→ **How to complete this task**
Range to output from the entries below: the line containing "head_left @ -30" through the line containing "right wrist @". Set it down exactly, ends included, nothing else.

→ **Records shown**
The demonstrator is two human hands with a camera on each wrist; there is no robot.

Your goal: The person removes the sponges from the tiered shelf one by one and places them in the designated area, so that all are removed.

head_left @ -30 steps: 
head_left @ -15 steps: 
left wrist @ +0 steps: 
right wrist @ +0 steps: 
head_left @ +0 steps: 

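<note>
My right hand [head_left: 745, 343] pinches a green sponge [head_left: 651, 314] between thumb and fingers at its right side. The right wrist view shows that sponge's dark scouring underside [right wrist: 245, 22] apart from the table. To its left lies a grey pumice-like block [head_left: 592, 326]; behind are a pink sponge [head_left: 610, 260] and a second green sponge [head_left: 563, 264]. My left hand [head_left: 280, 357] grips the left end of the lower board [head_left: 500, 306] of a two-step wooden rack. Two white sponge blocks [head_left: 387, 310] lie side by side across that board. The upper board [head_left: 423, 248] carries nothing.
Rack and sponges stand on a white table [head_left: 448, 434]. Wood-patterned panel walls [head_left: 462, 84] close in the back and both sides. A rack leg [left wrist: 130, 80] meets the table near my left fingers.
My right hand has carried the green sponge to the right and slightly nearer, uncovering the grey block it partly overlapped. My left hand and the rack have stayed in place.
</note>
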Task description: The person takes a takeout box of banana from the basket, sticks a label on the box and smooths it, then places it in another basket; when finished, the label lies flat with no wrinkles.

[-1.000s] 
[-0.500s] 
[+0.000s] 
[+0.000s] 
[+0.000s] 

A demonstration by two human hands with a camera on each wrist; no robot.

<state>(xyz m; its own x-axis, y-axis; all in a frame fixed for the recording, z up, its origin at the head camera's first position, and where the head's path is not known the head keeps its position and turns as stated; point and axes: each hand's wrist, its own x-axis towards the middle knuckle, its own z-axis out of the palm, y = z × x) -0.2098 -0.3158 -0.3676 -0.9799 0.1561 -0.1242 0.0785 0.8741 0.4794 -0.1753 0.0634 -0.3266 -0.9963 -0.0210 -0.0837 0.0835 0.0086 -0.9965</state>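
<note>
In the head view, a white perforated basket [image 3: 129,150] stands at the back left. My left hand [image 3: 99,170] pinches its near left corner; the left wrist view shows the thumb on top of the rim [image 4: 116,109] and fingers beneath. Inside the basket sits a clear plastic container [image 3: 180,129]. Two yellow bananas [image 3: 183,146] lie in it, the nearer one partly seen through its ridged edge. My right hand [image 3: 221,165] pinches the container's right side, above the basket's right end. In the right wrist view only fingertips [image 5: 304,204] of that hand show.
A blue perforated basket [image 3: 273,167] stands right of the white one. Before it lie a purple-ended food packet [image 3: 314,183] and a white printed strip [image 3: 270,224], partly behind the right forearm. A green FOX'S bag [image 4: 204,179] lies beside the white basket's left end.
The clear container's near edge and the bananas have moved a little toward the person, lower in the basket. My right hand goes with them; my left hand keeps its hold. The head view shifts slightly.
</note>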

→ **Task result**
head_left @ -30 steps: 
head_left @ -15 steps: 
left wrist @ +0 steps: 
right wrist @ +0 steps: 

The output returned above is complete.